## Given material
::::::
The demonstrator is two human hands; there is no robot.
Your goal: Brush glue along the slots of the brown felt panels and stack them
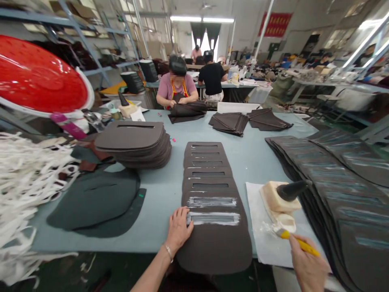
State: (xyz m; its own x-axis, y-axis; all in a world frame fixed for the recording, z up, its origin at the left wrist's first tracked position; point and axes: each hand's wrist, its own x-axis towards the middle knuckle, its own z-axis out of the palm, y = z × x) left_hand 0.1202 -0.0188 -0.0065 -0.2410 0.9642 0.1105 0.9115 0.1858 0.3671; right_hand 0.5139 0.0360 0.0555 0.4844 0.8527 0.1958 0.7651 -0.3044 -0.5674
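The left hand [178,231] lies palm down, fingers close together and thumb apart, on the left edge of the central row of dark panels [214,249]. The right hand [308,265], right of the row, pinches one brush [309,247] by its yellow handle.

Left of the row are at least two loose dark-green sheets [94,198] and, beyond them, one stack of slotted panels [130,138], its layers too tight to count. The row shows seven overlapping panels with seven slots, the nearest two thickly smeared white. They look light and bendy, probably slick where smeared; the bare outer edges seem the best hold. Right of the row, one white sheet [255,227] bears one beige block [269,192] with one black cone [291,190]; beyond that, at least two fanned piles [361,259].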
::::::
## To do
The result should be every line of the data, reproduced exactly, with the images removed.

## Exercise response
The demonstrator is two human hands; there is no robot.
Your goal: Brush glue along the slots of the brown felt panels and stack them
State: (xyz m; its own x-axis, y-axis; all in a world frame fixed for the recording, z up, its origin at the left wrist's first tracked position; point and axes: each hand's wrist, its own x-axis towards the middle knuckle, its own z-axis out of the palm, y = z × x) left_hand 0.1202 -0.0188 -0.0065 -0.2410 0.9642 0.1105 0.9115 0.1858 0.3671; right_hand 0.5139 0.0360 0.0555 0.4844 0.8527 0.1958 0.7651 -0.3044 -0.5674
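The left hand [178,231] lies palm down, fingers close together and thumb apart, on the left edge of the central row of dark panels [214,249]. The right hand [308,265], right of the row, pinches one brush [309,247] by its yellow handle.

Left of the row are at least two loose dark-green sheets [94,198] and, beyond them, one stack of slotted panels [130,138], its layers too tight to count. The row shows seven overlapping panels with seven slots, the nearest two thickly smeared white. They look light and bendy, probably slick where smeared; the bare outer edges seem the best hold. Right of the row, one white sheet [255,227] bears one beige block [269,192] with one black cone [291,190]; beyond that, at least two fanned piles [361,259].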

Reply complete, and nothing else is required.